* _Exercise aim_: Return the complete listing without omission.

* _Information shown_:
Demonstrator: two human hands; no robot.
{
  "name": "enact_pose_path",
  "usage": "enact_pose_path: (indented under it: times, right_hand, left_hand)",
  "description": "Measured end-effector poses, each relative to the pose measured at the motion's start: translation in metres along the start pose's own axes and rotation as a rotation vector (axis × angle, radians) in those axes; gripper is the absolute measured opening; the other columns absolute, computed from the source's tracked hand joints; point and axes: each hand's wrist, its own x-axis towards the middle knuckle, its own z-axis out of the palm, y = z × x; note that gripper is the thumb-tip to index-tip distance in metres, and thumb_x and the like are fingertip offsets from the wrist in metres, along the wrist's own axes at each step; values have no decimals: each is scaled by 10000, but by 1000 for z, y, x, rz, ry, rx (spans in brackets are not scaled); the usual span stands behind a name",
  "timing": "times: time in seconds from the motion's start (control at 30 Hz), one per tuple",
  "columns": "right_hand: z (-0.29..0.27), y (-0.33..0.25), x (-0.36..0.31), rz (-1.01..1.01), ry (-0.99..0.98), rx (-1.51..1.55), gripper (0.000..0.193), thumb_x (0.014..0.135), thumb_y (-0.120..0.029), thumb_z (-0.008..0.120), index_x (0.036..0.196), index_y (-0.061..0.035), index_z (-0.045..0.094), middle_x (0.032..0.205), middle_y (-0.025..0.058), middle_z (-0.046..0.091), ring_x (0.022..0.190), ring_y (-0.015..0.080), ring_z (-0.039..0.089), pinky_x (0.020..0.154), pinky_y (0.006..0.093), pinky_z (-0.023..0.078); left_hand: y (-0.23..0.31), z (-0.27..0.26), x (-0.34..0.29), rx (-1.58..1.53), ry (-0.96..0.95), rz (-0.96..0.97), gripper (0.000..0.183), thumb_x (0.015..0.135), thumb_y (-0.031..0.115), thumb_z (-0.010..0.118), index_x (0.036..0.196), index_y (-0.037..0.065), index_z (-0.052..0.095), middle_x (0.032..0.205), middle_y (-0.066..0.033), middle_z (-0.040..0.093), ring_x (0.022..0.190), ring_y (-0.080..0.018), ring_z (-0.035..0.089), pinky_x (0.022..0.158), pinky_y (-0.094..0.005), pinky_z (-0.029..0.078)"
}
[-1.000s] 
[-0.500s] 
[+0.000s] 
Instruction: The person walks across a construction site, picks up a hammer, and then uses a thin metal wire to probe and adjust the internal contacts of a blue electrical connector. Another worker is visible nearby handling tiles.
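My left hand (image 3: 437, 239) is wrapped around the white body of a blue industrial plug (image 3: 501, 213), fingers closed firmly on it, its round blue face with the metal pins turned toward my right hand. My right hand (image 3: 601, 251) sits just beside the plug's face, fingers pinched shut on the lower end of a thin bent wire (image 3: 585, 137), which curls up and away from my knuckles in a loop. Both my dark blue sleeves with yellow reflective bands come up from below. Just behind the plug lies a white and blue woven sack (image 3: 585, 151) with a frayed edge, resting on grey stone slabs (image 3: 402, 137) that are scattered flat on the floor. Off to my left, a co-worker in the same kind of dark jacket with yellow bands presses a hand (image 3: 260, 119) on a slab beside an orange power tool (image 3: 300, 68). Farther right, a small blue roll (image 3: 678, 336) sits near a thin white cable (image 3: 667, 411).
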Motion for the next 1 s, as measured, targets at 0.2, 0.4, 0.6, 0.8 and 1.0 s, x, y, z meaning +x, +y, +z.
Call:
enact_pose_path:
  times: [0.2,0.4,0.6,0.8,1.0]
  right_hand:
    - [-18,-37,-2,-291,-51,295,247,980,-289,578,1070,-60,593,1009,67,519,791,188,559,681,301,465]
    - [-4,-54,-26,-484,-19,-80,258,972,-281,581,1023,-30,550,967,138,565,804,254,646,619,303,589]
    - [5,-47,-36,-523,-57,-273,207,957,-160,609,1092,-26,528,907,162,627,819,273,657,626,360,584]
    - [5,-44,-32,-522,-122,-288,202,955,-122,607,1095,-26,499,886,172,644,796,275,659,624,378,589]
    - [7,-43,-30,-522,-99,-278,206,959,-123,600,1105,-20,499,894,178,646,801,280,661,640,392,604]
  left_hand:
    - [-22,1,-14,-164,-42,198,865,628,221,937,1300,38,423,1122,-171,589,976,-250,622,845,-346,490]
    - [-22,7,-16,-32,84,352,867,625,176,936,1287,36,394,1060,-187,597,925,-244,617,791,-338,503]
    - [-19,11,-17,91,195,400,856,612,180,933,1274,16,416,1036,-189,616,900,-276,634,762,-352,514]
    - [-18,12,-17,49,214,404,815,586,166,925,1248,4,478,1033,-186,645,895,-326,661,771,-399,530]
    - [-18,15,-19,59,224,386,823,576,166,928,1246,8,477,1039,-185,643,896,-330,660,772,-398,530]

* _Response_:
Demonstrator: two human hands; no robot.
{
  "name": "enact_pose_path",
  "usage": "enact_pose_path: (indented under it: times, right_hand, left_hand)",
  "description": "Measured end-effector poses, each relative to the pose measured at the motion's start: translation in metres along the start pose's own axes and rotation as a rotation vector (axis × angle, radians) in those axes; gripper is the absolute measured opening; the other columns absolute, computed from the source's tracked hand joints; point and axes: each hand's wrist, its own x-axis towards the middle knuckle, its own z-axis out of the palm, y = z × x; note that gripper is the thumb-tip to index-tip distance in metres, and thumb_x and the like are fingertip offsets from the wrist in metres, along the wrist's own axes at each step; values have no decimals: each is scaled by 10000, but by 1000 for z, y, x, rz, ry, rx (spans in brackets are not scaled); the usual span stands behind a name",
  "timing": "times: time in seconds from the motion's start (control at 30 Hz), one per tuple",
  "columns": "right_hand: z (-0.29..0.27), y (-0.33..0.25), x (-0.36..0.31), rz (-1.01..1.01), ry (-0.99..0.98), rx (-1.51..1.55), gripper (0.000..0.193), thumb_x (0.014..0.135), thumb_y (-0.120..0.029), thumb_z (-0.008..0.120), index_x (0.036..0.196), index_y (-0.061..0.035), index_z (-0.045..0.094), middle_x (0.032..0.205), middle_y (-0.025..0.058), middle_z (-0.046..0.091), ring_x (0.022..0.190), ring_y (-0.015..0.080), ring_z (-0.039..0.089), pinky_x (0.020..0.154), pinky_y (0.006..0.093), pinky_z (-0.023..0.078); left_hand: y (-0.23..0.31), z (-0.27..0.26), x (-0.34..0.29), rx (-1.58..1.53), ry (-0.96..0.95), rz (-0.96..0.97), gripper (0.000..0.183), thumb_x (0.015..0.135), thumb_y (-0.031..0.115), thumb_z (-0.010..0.118), index_x (0.036..0.196), index_y (-0.037..0.065), index_z (-0.052..0.095), middle_x (0.032..0.205), middle_y (-0.066..0.033), middle_z (-0.040..0.093), ring_x (0.022..0.190), ring_y (-0.080..0.018), ring_z (-0.035..0.089), pinky_x (0.022..0.158), pinky_y (-0.094..0.005), pinky_z (-0.029..0.078)"
}
[-1.000s] 
[-0.500s] 
[+0.000s] 
Instruction: The person walks across a construction site, picks up a hammer, and then uses a thin metal wire to probe and adjust the internal contacts of a blue electrical connector. Another worker is visible nearby handling tiles.
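My left hand (image 3: 437, 239) is wrapped around the white body of a blue industrial plug (image 3: 501, 213), fingers closed firmly on it, its round blue face with the metal pins turned toward my right hand. My right hand (image 3: 601, 251) sits just beside the plug's face, fingers pinched shut on the lower end of a thin bent wire (image 3: 585, 137), which curls up and away from my knuckles in a loop. Both my dark blue sleeves with yellow reflective bands come up from below. Just behind the plug lies a white and blue woven sack (image 3: 585, 151) with a frayed edge, resting on grey stone slabs (image 3: 402, 137) that are scattered flat on the floor. Off to my left, a co-worker in the same kind of dark jacket with yellow bands presses a hand (image 3: 260, 119) on a slab beside an orange power tool (image 3: 300, 68). Farther right, a small blue roll (image 3: 678, 336) sits near a thin white cable (image 3: 667, 411).
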Motion for the next 1 s, as measured, targets at 0.2, 0.4, 0.6, 0.8 and 1.0 s, x, y, z meaning +x, +y, +z.
Call:
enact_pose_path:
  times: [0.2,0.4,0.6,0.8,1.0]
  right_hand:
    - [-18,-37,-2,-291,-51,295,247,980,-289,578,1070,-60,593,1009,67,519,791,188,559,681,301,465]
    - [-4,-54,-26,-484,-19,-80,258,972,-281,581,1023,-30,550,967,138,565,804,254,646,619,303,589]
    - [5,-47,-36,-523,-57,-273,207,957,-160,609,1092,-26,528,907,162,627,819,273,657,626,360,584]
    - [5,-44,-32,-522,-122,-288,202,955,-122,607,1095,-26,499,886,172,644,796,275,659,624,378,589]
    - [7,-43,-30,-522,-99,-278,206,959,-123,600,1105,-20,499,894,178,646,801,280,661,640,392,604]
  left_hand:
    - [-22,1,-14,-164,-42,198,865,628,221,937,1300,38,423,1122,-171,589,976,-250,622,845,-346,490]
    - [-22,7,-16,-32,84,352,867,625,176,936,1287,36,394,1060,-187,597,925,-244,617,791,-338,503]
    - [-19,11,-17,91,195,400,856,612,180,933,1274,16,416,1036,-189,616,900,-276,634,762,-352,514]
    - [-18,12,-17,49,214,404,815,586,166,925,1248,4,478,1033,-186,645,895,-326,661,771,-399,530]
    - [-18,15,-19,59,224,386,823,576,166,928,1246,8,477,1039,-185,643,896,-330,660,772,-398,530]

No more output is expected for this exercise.